This example notebook shows how we can train an image classification model, as described [here](https://github.com/tensorflow/docs/blob/master/site/en/tutorials/quickstart/beginner.ipynb),
and store it as TileDB array. Firstly, let's import what we need.

In [12]:
import tensorflow as tf
import tiledb
import os
import json

from models.tensorflow_keras_models import TensorflowTileDB

Load MNIST dataset for Keras datasets and scale.

In [14]:
mnist = tf.keras.datasets.mnist
(x_train, y_train), (x_test, y_test) = mnist.load_data()
x_train, x_test = x_train / 255.0, x_test / 255.0

We can then define a function that creates a basic digit classifier for the MNIST dataset.

In [17]:
def create_model():
    model = tf.keras.models.Sequential([
        tf.keras.layers.Flatten(input_shape=(28, 28)),
        tf.keras.layers.Dense(128, activation='relu'),
        tf.keras.layers.Dropout(0.2),
        tf.keras.layers.Dense(10)
    ])

    loss_fn = tf.keras.losses.SparseCategoricalCrossentropy(from_logits=True)

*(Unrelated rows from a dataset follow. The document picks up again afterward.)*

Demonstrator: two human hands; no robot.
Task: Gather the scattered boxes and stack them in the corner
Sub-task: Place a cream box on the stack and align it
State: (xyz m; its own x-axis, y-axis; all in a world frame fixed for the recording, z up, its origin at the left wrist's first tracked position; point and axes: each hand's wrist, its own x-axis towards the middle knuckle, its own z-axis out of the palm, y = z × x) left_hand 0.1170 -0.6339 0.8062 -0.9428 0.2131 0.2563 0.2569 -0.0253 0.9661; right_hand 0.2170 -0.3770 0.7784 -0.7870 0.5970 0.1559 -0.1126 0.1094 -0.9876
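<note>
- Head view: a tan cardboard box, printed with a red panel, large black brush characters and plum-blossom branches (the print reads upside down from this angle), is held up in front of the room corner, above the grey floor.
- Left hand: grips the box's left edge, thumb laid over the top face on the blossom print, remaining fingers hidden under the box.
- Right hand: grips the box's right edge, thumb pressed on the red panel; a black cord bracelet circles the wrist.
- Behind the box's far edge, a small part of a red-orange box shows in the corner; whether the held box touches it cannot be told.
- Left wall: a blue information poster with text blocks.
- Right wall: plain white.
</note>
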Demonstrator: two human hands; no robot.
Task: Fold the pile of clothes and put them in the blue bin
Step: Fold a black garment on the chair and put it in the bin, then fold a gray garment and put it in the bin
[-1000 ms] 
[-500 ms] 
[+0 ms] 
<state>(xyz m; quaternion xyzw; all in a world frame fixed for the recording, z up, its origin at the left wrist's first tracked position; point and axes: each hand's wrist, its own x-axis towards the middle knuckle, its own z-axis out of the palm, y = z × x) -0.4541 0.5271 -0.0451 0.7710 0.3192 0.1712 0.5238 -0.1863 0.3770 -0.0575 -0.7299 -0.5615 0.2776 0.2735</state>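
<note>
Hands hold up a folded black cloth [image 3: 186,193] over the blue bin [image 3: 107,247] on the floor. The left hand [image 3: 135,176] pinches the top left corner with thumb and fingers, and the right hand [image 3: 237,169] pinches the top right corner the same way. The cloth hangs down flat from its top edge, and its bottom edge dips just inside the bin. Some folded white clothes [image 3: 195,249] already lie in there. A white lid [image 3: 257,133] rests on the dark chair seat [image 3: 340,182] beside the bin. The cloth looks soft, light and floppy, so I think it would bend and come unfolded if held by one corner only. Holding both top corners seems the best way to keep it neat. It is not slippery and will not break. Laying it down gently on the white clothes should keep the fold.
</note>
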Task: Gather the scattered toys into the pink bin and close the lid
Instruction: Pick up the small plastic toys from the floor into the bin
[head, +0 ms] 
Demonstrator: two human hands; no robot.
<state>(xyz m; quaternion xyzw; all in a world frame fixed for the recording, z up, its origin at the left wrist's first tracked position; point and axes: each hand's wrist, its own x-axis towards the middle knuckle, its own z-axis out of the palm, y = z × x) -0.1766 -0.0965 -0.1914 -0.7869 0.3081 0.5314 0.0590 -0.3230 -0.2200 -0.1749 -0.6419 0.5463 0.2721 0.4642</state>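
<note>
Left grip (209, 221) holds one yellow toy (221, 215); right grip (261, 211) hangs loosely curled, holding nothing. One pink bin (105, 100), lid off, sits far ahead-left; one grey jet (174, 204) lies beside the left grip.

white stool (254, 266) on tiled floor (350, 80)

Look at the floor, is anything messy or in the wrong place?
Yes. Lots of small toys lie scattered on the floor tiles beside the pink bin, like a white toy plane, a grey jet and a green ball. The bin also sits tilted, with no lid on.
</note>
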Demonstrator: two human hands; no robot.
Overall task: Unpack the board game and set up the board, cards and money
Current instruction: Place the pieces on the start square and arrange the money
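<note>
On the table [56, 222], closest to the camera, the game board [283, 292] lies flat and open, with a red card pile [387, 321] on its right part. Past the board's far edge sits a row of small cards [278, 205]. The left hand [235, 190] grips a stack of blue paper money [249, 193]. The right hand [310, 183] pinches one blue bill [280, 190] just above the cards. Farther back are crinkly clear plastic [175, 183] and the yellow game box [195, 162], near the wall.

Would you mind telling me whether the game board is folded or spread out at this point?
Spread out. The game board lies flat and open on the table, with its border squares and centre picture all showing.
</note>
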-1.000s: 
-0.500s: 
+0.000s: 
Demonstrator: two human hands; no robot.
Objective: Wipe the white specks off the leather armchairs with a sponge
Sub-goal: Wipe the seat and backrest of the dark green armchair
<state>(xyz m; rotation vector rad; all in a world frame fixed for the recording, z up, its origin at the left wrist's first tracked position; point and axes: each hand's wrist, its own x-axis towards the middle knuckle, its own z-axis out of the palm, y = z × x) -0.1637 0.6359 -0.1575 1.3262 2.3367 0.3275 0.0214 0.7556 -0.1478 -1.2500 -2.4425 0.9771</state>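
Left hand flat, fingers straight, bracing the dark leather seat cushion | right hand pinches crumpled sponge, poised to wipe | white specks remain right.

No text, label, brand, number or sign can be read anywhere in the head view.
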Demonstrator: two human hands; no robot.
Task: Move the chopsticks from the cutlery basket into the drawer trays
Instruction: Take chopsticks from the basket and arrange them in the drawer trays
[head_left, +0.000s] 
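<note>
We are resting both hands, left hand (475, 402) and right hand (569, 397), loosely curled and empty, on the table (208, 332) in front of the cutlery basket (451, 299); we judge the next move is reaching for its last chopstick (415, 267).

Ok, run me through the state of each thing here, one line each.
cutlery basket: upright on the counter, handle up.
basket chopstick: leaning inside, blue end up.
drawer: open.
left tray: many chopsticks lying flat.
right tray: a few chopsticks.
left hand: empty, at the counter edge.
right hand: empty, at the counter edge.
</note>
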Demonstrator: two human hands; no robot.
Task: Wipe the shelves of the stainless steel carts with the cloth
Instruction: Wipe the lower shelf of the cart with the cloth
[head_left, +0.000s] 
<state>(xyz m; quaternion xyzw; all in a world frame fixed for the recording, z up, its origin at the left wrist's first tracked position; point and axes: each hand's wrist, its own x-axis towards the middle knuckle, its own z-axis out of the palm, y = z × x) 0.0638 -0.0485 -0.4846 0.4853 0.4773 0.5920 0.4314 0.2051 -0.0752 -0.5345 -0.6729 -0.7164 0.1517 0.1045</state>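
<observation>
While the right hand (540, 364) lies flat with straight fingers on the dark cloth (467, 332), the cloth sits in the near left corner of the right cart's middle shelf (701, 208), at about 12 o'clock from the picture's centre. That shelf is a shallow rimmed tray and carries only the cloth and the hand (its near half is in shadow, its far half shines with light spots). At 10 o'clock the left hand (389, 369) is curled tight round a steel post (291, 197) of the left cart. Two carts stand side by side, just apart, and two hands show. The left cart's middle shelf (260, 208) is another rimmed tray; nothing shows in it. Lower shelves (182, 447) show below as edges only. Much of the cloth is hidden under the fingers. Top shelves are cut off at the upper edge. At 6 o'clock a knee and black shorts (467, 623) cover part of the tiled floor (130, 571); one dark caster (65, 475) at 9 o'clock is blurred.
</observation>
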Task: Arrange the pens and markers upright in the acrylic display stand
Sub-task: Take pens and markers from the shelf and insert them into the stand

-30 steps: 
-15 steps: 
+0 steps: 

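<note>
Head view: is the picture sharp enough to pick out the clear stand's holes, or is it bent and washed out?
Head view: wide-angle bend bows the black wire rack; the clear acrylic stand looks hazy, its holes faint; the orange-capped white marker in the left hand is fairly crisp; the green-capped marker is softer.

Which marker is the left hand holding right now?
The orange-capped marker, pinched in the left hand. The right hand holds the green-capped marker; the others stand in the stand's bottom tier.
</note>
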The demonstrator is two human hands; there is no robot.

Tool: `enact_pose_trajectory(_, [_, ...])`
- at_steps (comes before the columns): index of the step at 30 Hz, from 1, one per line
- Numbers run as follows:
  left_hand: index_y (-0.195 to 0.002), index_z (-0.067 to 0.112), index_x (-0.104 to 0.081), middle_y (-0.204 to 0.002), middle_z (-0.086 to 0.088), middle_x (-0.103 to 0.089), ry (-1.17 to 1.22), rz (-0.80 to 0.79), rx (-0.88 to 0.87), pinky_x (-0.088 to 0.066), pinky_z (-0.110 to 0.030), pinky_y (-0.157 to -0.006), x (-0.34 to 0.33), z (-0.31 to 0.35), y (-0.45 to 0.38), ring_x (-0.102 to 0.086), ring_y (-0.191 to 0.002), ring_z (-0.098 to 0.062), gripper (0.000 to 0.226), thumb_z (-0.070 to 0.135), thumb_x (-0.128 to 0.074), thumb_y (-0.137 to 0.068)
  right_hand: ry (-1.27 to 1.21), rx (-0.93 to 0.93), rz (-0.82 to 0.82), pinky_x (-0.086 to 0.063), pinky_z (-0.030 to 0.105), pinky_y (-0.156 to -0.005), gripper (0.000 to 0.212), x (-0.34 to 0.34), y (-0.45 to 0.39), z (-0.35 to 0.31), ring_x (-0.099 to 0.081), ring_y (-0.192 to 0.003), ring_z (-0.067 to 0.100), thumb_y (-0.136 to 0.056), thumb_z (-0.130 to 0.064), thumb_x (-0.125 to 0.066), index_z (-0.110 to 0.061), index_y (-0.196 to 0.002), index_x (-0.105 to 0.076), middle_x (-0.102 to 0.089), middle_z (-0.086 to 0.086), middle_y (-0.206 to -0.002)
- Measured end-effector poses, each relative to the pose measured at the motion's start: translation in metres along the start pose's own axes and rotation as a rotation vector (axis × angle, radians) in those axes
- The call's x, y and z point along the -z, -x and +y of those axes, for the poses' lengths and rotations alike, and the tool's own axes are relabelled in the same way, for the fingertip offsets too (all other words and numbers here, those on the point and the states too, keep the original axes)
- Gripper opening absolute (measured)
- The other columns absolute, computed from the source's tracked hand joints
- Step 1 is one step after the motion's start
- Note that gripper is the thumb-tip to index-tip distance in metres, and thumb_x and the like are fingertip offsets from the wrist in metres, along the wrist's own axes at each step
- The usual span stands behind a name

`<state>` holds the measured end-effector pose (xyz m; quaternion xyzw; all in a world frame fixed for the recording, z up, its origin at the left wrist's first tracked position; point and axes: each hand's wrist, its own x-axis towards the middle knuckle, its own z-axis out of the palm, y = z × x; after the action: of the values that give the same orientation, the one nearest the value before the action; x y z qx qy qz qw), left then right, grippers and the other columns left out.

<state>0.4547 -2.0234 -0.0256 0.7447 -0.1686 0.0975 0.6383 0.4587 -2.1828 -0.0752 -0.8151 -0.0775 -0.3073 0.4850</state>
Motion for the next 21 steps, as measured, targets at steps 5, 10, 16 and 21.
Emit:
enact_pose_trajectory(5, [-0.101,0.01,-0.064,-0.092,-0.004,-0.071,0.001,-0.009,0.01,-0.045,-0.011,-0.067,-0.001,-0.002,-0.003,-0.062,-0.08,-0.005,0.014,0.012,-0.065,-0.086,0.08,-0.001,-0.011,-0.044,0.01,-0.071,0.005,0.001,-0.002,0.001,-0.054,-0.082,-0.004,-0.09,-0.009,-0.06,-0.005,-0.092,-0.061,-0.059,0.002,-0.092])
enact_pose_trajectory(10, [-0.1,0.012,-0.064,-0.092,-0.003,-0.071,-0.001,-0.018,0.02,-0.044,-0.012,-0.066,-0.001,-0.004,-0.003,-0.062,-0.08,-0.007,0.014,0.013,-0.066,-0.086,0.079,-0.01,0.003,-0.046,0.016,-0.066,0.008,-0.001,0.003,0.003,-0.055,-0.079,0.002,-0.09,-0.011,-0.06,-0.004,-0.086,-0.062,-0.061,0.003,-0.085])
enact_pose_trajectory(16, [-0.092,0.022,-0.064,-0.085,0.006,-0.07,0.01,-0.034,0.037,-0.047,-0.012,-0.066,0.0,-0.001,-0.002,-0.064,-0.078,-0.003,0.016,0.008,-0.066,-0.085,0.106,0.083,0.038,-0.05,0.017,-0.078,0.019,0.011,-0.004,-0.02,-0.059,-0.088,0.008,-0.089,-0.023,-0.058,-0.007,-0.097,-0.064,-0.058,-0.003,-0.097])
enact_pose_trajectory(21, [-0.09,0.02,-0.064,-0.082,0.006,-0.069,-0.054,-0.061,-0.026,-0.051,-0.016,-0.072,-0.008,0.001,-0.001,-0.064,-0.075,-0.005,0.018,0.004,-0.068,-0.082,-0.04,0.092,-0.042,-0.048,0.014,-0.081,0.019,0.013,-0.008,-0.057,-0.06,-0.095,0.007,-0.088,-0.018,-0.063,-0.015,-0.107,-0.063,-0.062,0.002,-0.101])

    model.compile(optimizer='adam',
                  loss=loss_fn,
                  metrics=['accuracy'])

    return model

We can then train a model using some of our data. Let's assume that we initially train with the first 30000
observations from our dataset.

In [18]:
model = create_model()
model.fit(x_train[:30000], y_train[:30000], epochs=5)

Epoch 1/5
Epoch 2/5
Epoch 3/5
Epoch 4/5
Epoch 5/5


<tensorflow.python.keras.callbacks.History at 0x1716654a8>

We can now save the trained model as a TileDB array. In case we want to train  the model further in a later time, we can save
optimizer's information in our TileDB array. In case we will use our model only for inference, we don't have to save optimizer's
information and we only keep model's weights. We first declare a TileDB-Keras model object (with the corresponding uri) and then
save the model as a TileDB array.

In [19]:
tiledb_model_1 = TensorflowTileDB(uri='tiledb-keras-mnist-sequential-1')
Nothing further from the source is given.